Figure 5 outlines the mean and standard deviations of the normalization level of 23 blood test items. The original blood test items have various units, and they have been normalized for better processing and visualization. We might observe that cluster 2 has significant higher mean level and variance than other clusters in terms of haemoglobin and total bilirubin level of plasma, suggesting the different disease manifestations compared with other clusters. It can be readily seen from Figure 5 that it is difficult to discriminate the four clusters with all 23D phenotypic (blood test) information items as the mean and the standard deviation of the clusters are highly overlapping. Application of the algorithms 23 and 24 of the present method, however, allow the clusters to be clearly separated and observed from each other by effectively projecting the 23D data into a 3D space. Figure 6 depicts a 2D projection of the 3D space to allow visualisation of the clustering. It can be seen from Figure 6 that the four clusters are distinct and separable from each other.

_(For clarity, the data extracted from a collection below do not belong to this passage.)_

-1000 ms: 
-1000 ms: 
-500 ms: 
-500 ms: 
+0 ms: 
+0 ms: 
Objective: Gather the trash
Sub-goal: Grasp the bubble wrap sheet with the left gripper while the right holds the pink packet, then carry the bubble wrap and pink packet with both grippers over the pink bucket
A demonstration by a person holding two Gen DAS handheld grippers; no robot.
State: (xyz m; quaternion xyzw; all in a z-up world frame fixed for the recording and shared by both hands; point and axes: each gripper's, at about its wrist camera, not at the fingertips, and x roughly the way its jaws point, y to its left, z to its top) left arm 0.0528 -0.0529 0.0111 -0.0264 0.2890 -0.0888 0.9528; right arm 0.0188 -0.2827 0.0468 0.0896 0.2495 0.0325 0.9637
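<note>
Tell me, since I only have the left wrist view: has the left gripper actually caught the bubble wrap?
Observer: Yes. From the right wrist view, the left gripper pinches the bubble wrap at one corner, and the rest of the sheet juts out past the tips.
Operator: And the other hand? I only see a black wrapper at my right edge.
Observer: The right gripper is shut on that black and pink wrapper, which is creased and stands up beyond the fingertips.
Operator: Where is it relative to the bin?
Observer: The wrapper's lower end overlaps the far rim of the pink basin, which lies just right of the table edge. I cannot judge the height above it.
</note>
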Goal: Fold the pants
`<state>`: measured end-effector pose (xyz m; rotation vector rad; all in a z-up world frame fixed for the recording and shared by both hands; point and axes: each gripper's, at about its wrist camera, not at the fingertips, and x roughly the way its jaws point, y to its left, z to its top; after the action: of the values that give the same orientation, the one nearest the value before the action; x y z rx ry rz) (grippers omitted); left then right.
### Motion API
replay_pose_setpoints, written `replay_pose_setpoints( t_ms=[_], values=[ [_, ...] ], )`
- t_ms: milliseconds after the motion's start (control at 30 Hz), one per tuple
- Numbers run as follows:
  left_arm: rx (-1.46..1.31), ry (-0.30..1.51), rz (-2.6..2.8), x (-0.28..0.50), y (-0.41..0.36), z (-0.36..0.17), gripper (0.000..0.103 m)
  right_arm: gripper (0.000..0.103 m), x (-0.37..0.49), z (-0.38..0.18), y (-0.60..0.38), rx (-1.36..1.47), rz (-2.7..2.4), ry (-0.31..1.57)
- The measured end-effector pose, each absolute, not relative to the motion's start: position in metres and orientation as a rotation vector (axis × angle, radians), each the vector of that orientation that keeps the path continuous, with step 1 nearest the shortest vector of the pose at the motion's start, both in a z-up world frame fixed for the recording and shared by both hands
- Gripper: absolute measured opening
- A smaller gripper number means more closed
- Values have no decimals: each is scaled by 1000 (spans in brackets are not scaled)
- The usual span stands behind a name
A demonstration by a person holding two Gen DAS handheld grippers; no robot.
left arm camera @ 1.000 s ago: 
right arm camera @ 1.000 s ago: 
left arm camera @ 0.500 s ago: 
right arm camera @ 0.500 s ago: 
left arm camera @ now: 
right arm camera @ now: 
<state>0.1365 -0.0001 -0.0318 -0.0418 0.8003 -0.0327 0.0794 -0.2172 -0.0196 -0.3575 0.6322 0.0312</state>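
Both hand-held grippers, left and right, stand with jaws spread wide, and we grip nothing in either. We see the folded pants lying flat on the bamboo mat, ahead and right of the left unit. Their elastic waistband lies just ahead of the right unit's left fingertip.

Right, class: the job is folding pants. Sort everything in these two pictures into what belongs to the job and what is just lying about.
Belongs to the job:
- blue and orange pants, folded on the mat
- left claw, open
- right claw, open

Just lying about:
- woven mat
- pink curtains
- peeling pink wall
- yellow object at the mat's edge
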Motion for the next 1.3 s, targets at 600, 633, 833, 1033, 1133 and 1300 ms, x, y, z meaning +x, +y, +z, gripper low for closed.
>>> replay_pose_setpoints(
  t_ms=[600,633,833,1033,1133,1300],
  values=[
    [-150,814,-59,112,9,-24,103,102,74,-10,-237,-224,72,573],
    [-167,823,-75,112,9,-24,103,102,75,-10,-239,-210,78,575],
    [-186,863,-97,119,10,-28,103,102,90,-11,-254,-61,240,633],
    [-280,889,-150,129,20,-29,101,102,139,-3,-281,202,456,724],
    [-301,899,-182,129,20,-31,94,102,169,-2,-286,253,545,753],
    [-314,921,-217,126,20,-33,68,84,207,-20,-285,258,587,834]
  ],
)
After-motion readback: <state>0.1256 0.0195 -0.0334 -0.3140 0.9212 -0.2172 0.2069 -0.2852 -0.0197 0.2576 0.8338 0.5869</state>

With further analysis of the clusters identified by the method (representing subtypes of the complex disease in this example), the inventors found that each subtype represents a different stage of the disease progression, and the subpopulation of each subtype features similar clinical manifestations. All those findings could provide guidance for treatment decisions of a given individual. If the subtype is found to have causal and clinically justified association with underlying mechanism, it can serve as an automated mechanism for understanding the aetiology of the disease.